Just to name a thing that I found a little challenging about this conversation,
it felt like a little too dismissive of the raw capabilities of what the tech does.
Yeah, I agree.
And so it is the case that the world will be transformed.
In the same way that social media has shifted what kind of jobs people have.
Influencers wasn't a thing before.
There's a true shift in the world and AI is going to be bigger than those shifts.
have to reckon with that appropriately. I thought your question of, where does it go from being
grand in the fact that the scope of the technology is grand to grandiose is the right question
to ask? That's the right distinction to hold. Yeah. And I really struggle with this. When I look at,
there's so many competing claims from people right now that say, well, I see you're just being
captured by the negatives. Like you're just this sort of negative, skeptic, religious.
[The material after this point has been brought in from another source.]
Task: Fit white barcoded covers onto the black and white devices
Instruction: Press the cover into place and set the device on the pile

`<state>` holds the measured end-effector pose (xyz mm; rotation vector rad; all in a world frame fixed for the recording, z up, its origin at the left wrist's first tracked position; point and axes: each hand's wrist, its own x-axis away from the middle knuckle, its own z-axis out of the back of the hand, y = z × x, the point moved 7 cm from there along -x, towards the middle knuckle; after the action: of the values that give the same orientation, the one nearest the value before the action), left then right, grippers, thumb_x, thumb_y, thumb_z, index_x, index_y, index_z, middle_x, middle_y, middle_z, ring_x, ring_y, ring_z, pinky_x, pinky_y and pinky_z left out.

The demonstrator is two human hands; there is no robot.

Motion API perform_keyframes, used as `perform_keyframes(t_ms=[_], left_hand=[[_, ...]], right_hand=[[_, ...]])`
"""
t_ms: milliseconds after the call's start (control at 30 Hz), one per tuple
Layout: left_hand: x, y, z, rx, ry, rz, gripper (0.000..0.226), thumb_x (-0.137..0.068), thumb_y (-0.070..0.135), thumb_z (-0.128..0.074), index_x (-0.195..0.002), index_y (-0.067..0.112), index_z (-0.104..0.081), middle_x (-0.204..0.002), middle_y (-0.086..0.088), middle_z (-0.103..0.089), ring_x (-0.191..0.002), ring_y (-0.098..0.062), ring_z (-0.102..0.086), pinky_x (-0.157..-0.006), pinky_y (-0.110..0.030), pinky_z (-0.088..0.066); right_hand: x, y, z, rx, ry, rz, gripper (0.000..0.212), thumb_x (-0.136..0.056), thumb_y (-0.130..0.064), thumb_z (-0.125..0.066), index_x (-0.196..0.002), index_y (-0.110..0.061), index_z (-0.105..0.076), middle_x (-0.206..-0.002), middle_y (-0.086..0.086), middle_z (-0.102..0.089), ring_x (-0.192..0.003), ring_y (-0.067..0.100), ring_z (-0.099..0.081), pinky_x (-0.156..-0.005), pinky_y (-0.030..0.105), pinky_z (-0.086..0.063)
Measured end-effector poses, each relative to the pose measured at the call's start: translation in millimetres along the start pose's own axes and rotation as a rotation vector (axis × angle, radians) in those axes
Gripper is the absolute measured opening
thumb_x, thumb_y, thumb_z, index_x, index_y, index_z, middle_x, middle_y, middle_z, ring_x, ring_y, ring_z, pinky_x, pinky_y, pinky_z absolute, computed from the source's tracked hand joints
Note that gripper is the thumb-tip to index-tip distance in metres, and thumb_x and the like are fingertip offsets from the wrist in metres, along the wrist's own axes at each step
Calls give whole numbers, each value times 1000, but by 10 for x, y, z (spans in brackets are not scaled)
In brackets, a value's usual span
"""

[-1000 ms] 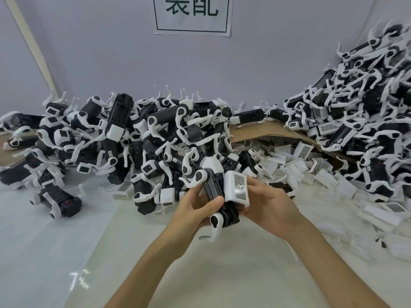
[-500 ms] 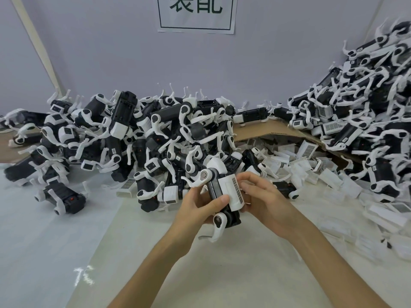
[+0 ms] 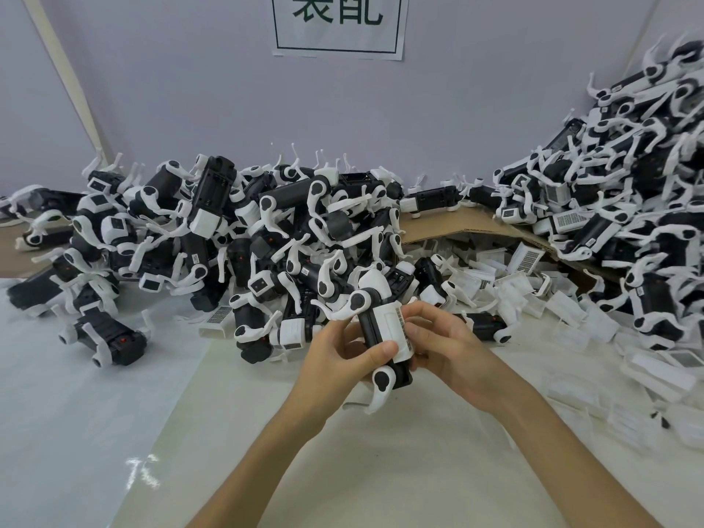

And the truth is
it's really hard to contend with what is it actually going to do
and neither be swept away in the grandeur and the grandiosity of it
nor be swept away in some sort of status quo denialism saying,
eh, it's all just fluff and tomorrow will be the same as today.
There are Machiavellian technologists who are making up stories
just because it sells in the public imagination.
And then there are people who are genuinely trying to use technology as a tool
to improve the lot around.
It feels like just like religion, it has so much complexity to it.
And you can't label it as just bad or just good.
Yeah, that's exactly right.
And then I love the point that you had is one of the things a religion does,
is that it gives people hope something to believe in something that is bigger and better than themselves.
And as religion has been displaced by technology, as the world has secularized,
human beings still need that thing.
And so something's going to fill it.
And what fills it is, of course, technology.
And then you end up with this other very interesting question,
which is, okay, if we can't place our hope blindly in tech, then what?
Right.
And I think it's that sitting in the unknown and that discomfort of the,
well, then where do we place hope and goodness?
That is the challenging problem to solve.